I certainly agree with the first point you made. It goes back way more than 30 years though. The British were the first to chase what I call the myth of the Chinese market. The thinking was the Chinese market is the largest in the world because of its population size, so we could make a ton of money there if only we had access to sell our shit in that market. The British started going to China in the late 16th century. A couple of hundred years later and the British discovered they couldn't sell shit to the Chinese but that their own citizens sure were addicted to Chinese products leading to massive trade deficits. Faced with this ugly truth, the upstanding morally superior British capitalists decided to become drug dealers and hook Chinese citizens on opium. They had a successful run for a while but the Chinese government eventually realized a country full of opium addicts wasn't a good thing. They tried to kick the Britsh out but the Britsh went to war, won and forced the Chinese to sign a treaty allowing the Britsh to sell their opium in China. This treatment is what eventually led to China going communist.
Now fast forward to the 20th century and a group of shit for brains American capitalists thought "If only I had access to the Chinese market to sell my products, I'd make a fortune." They quickly discovered the same thing the British had. That not only did the Chinese not want to buy their products but that their own citizens wanted to buy Chinese products instead.

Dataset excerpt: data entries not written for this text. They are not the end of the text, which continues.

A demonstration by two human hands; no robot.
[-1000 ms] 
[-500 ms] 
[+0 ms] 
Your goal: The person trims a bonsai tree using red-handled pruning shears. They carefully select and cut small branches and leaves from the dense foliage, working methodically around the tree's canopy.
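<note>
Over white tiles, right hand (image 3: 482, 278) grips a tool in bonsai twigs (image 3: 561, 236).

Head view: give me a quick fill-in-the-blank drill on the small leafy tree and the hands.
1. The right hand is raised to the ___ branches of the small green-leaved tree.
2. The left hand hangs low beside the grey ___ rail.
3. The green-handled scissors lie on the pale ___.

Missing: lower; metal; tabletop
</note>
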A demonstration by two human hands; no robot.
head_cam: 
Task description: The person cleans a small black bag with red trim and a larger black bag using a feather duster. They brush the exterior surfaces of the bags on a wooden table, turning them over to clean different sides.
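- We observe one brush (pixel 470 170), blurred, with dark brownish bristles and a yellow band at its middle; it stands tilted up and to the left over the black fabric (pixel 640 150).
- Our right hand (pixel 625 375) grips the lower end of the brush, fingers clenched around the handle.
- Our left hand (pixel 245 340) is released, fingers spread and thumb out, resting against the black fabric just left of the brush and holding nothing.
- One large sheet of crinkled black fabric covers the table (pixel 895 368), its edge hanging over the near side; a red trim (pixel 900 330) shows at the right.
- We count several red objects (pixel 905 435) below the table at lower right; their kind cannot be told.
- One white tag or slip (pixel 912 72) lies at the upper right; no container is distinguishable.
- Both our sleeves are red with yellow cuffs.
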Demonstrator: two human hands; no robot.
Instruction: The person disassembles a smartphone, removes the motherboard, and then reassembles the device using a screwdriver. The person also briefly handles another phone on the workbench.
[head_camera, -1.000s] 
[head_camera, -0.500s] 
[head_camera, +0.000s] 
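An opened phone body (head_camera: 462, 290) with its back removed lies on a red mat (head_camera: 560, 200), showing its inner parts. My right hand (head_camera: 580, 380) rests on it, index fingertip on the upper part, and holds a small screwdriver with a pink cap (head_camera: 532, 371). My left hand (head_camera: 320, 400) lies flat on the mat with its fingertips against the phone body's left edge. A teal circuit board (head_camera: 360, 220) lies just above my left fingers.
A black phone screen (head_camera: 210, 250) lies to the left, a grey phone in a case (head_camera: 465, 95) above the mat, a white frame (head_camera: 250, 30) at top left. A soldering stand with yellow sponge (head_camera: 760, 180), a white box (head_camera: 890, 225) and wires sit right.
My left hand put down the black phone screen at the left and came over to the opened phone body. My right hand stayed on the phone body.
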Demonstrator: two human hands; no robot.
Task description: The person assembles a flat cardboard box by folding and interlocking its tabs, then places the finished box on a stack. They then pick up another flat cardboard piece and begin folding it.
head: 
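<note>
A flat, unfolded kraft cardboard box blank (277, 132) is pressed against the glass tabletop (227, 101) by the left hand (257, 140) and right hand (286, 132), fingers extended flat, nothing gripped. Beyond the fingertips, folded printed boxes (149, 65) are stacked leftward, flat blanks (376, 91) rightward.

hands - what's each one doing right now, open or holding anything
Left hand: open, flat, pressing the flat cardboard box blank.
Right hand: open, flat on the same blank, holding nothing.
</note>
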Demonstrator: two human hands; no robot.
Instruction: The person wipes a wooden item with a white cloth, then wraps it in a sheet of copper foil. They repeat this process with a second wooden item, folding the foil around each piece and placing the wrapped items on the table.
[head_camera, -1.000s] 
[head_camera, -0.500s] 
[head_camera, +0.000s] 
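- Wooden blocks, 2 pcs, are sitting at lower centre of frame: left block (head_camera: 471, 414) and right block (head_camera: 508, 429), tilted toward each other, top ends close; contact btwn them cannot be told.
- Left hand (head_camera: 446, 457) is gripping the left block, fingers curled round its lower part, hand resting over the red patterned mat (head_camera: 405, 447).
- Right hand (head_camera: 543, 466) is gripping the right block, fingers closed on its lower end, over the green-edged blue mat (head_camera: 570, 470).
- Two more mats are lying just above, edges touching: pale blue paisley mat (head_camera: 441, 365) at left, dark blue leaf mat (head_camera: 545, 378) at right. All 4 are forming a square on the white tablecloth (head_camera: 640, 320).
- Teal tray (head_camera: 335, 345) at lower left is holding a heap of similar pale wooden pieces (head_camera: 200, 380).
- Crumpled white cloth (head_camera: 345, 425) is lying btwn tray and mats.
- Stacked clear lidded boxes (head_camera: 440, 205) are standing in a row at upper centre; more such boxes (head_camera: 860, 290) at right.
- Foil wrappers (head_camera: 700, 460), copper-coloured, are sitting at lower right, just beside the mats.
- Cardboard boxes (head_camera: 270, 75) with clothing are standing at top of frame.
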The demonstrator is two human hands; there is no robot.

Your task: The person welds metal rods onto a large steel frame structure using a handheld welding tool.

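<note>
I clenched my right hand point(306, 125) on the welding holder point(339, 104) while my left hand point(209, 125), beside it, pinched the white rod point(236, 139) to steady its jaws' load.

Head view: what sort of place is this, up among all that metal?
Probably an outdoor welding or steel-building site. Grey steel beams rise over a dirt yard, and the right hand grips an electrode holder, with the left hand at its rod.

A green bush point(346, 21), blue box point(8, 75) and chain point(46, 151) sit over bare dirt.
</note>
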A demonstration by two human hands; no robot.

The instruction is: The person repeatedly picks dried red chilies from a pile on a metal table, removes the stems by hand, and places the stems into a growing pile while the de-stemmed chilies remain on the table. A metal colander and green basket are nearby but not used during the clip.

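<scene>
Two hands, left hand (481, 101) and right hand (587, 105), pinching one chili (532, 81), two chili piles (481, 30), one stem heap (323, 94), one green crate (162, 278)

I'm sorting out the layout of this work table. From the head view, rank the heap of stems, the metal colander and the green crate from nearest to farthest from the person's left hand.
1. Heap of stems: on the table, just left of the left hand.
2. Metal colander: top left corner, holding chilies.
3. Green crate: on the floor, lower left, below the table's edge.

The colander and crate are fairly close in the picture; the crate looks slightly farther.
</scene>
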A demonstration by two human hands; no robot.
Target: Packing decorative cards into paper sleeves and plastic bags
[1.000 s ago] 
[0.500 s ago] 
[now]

As I stated above, good-paying manufacturing jobs are never coming back to the U.S. There is nothing Trump or anybody else can do to change that and it is foolish to think we will ever be able to sell any manufactured product (other than food)in China in any great volume. We have 500 years of history as proof of that concept. Trump's policies are hurting the one industry that produces a product that we can sell over there in volume.